プロのドッグトレーナーが発信するしつけサイトの決定版!

犬のしつけから学ぶ 子供の教育問題
おにいちゃんなんだから、我慢しなさい

散歩中の犬が多く集まる近所の公園で、こんな場面を目にしました。
年頃の近いバーニーズマウンテンドッグとビーグルがじゃれあって遊んでいるうちに、2頭とも少し興奮気味に。するとバーニーズマウンテンドッグの飼い主さんは、
 
 「自分より体の小さいお友達には、やさしくしなくちゃダメでしょ!」
 
と愛犬を抑え、ビーグルだけが自由に遊びまわっていました。
仲良く遊んでいたはずの2人が、ささいなことをきっかけにヒートアップしてケンカになってしまう。

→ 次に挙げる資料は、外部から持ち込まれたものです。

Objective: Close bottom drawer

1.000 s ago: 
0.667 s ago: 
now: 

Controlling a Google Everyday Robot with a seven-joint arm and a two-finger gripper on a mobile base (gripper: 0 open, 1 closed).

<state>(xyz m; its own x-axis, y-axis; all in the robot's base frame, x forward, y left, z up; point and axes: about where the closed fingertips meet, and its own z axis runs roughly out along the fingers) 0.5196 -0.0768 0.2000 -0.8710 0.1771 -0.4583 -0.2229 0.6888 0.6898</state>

 ・・・これって、子どもの“兄弟げんか”と似ている気がしませんか?
 
仲裁するつもりで間に入った母親が、つい口にしてしまうのは
 
 「おにいちゃん(おねえちゃん)なんだから我慢しなさい!」。
 
年上の兄弟ばかりを叱ってしまうことで、上の子は「おかあさんは、いつも下の子ばかりを味方する」と不満そうにしかめっ面…。
 
 
そもそも兄弟げんかというのは、思い切り感情をぶつけ合う場であるのと同時に、「この人にこんなことを言ったら怒るな」という対人関係を学ぶ場でもあります。
 
では私たち大人は子どもの兄弟げんかに対して、どのような対応をすれば良いでしょう。
 
 
  小さいケンカは見て見ぬふり。
  大きいケンカは変な理由付けをせずに2人とも叱るのがコツ 
 
 
というのは、NPO法人日本子育てアドバイザー協会講師の幸島先生。
 
おもちゃを片付けない、どっちのおやつの方が大きいなど、子どもは子どもたちの世界観やルールの中でケンカをしているのですから、大人のルールで判断するのではなく「うるさいから、やめなさい!」と素直に言う方がむしろ効果的だったりしますよね。
 
大きくなり、行動範囲が広がるにつれて、他との摩擦をたくさん経験するようになるのは子どもも犬も同じ。小さなケンカやじゃれ合いこそ、マナーや我慢する力を養うチャンスです。